* _Exercise description_
The required output is all lines below that contain the word "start".

★ ★ ★

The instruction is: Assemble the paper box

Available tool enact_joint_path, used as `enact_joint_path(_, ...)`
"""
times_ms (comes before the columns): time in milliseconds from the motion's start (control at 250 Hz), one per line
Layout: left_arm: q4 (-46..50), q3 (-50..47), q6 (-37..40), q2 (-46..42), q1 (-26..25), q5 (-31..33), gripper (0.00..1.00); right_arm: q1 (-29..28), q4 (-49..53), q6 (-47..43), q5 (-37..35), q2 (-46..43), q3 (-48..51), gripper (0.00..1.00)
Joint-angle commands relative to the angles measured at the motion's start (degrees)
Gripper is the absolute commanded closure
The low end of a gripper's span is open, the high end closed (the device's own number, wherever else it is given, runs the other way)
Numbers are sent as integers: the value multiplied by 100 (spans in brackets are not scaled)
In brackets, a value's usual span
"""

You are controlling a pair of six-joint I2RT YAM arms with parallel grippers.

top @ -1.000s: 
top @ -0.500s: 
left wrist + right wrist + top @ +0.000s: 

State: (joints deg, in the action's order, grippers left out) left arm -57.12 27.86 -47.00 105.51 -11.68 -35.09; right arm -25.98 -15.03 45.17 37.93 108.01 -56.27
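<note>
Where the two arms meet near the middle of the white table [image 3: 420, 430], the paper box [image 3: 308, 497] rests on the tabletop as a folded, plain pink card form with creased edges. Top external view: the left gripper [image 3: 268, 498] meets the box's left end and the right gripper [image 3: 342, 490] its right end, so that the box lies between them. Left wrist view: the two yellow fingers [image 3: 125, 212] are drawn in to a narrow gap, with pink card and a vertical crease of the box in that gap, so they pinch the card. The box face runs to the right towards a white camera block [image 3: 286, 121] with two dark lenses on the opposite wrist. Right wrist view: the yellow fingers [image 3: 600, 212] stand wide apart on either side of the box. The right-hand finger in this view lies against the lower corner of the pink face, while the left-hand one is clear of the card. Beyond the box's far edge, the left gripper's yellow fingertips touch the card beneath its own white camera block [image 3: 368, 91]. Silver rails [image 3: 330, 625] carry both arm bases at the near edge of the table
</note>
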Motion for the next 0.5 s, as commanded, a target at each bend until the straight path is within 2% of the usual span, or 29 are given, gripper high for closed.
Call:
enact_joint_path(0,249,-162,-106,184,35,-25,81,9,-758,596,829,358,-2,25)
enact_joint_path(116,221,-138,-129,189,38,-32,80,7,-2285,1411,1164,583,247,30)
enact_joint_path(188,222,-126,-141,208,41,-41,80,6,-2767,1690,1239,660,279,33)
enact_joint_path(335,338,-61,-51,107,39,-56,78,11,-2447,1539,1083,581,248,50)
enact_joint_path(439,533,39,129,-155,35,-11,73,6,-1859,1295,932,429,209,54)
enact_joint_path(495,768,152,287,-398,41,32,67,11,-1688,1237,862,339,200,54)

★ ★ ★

* _Solved problem_
times_ms (comes before the columns): time in milliseconds from the motion's start (control at 250 Hz), one per line
Joint-angle commands relative to the angles measured at the motion's start (degrees)

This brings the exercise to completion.